Write out the data again exactly, skipping every picture.

####

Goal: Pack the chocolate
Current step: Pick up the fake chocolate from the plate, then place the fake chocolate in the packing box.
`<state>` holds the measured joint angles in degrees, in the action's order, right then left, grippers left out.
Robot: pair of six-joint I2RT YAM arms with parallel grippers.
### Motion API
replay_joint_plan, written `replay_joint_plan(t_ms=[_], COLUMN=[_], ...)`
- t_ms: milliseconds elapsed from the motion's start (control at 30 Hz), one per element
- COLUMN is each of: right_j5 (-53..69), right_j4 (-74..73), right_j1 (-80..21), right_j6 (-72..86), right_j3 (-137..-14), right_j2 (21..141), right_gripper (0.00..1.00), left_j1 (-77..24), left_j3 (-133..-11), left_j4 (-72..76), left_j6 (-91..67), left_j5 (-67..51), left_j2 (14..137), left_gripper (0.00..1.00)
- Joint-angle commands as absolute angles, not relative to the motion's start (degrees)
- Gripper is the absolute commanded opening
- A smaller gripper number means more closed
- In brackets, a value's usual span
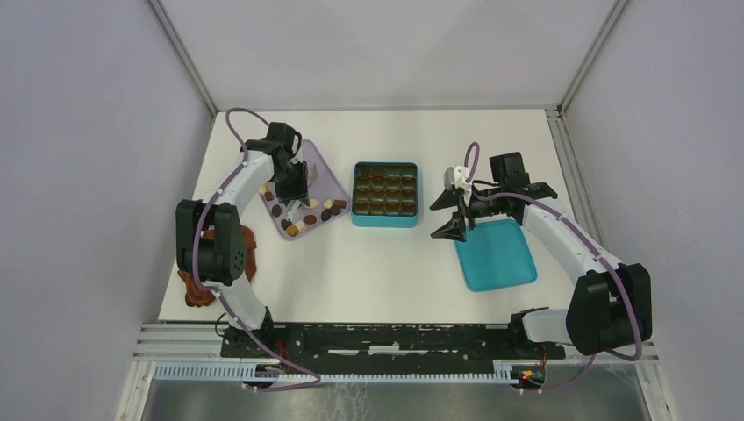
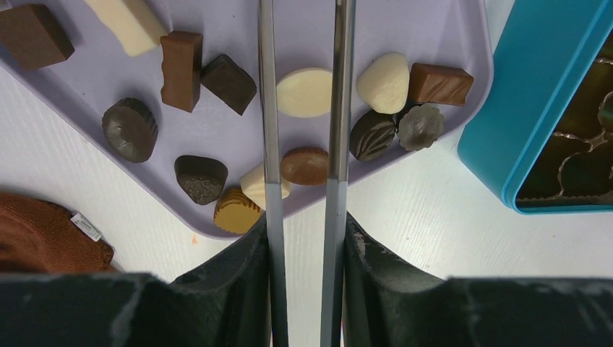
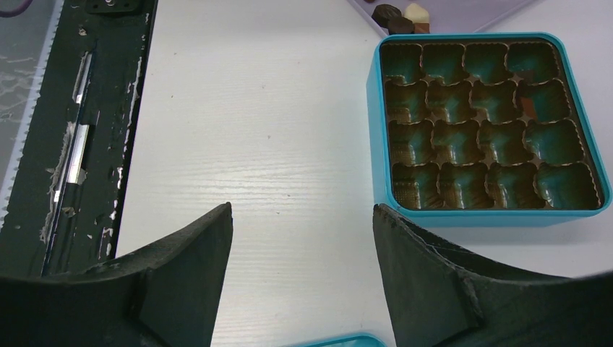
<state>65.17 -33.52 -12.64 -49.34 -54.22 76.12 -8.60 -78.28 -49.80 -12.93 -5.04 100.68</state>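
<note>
Several chocolates (image 2: 303, 92), dark, tan and cream, lie on the lilac tray (image 2: 434, 29), which shows at the left in the top view (image 1: 323, 167). My left gripper (image 1: 294, 186) hovers over the tray. Its long metal fingers (image 2: 267, 108) stand a narrow gap apart, straddling a cream piece and a brown piece (image 2: 303, 165) without touching them; the tips run off the frame. The teal box (image 1: 384, 222) with a grid of cells (image 3: 477, 116) stands mid-table. My right gripper (image 3: 302, 217) is wide open and empty above the table to the right of the box.
The teal lid (image 1: 497, 254) lies under my right arm. A reddish-brown cloth (image 1: 248, 247) lies at the left by the left arm's base and also shows in the left wrist view (image 2: 36, 231). White walls enclose the table.
</note>
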Motion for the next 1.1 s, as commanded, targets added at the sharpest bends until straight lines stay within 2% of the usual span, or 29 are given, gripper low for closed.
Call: replay_joint_plan(t_ms=[0, 400, 833, 967, 1067], right_j5=[64.94, 64.81, 64.92, 64.87, 64.63], right_j4=[-33.74, -33.75, -33.56, -33.53, -33.46], right_j1=[-12.87, -12.86, -12.86, -12.87, -12.87], right_j6=[-50.19, -50.23, -50.09, -50.10, -50.01], right_j3=[-56.47, -56.42, -56.33, -56.34, -56.32], right_j2=[76.16, 76.12, 76.34, 76.38, 76.39], right_gripper=[0.77, 0.77, 0.77, 0.77, 0.77], left_j1=[-8.73, -8.53, -8.84, -11.88, -15.59], left_j3=[-80.25, -69.44, -53.48, -50.14, -49.02], left_j4=[-49.82, -43.25, -28.27, -21.13, -16.85], left_j6=[-10.69, -13.37, -21.40, -25.77, -28.90], left_j5=[-5.45, -10.36, -27.58, -32.44, -30.50], left_j2=[95.99, 83.17, 67.85, 64.93, 63.66], left_gripper=[0.03, 0.02, 0.02, 0.02, 0.02])
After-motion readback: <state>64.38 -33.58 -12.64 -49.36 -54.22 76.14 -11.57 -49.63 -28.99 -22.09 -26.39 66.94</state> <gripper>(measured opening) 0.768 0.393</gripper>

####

> _TASK RESPONSE_:
Goal: Pack the chocolate
Current step: Pick up the fake chocolate from the plate, then place the fake chocolate in the packing box.
`<state>` holds the measured joint angles in degrees, in the action's order, right then left, grippers left out.
Robot: pair of six-joint I2RT YAM arms with parallel grippers.
### Motion API
replay_joint_plan, written `replay_joint_plan(t_ms=[_], COLUMN=[_], ...)`
- t_ms: milliseconds elapsed from the motion's start (control at 30 Hz), one per element
- COLUMN is each of: right_j5 (-53..69), right_j4 (-74..73), right_j1 (-80..21), right_j6 (-72..86), right_j3 (-137..-14), right_j2 (21..141), right_gripper (0.00..1.00), left_j1 (-77..24), left_j3 (-133..-11), left_j4 (-72..76), left_j6 (-91..67), left_j5 (-67..51), left_j2 (14..137), left_gripper (0.00..1.00)
- Joint-angle commands as absolute angles, not relative to the motion's start (degrees)
- Gripper is the absolute commanded opening
- A smaller gripper number means more closed
- In brackets, a value's usual span
<state>65.17 -33.52 -12.64 -49.34 -54.22 76.12 -8.60 -78.28 -49.80 -12.93 -5.04 100.68</state>
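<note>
Several chocolates (image 2: 303, 92), dark, tan and cream, lie on the lilac tray (image 2: 434, 29), which shows at the left in the top view (image 1: 323, 167). My left gripper (image 1: 294, 186) hovers over the tray. Its long metal fingers (image 2: 267, 108) stand a narrow gap apart, straddling a cream piece and a brown piece (image 2: 303, 165) without touching them; the tips run off the frame. The teal box (image 1: 384, 222) with a grid of cells (image 3: 477, 116) stands mid-table. My right gripper (image 3: 302, 217) is wide open and empty above the table to the right of the box.
The teal lid (image 1: 497, 254) lies under my right arm. A reddish-brown cloth (image 1: 248, 247) lies at the left by the left arm's base and also shows in the left wrist view (image 2: 36, 231). White walls enclose the table.
</note>
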Motion for the next 1.1 s, as commanded, targets added at the sharpest bends until straight lines stay within 2% of the usual span, or 29 are given, gripper low for closed.
Call: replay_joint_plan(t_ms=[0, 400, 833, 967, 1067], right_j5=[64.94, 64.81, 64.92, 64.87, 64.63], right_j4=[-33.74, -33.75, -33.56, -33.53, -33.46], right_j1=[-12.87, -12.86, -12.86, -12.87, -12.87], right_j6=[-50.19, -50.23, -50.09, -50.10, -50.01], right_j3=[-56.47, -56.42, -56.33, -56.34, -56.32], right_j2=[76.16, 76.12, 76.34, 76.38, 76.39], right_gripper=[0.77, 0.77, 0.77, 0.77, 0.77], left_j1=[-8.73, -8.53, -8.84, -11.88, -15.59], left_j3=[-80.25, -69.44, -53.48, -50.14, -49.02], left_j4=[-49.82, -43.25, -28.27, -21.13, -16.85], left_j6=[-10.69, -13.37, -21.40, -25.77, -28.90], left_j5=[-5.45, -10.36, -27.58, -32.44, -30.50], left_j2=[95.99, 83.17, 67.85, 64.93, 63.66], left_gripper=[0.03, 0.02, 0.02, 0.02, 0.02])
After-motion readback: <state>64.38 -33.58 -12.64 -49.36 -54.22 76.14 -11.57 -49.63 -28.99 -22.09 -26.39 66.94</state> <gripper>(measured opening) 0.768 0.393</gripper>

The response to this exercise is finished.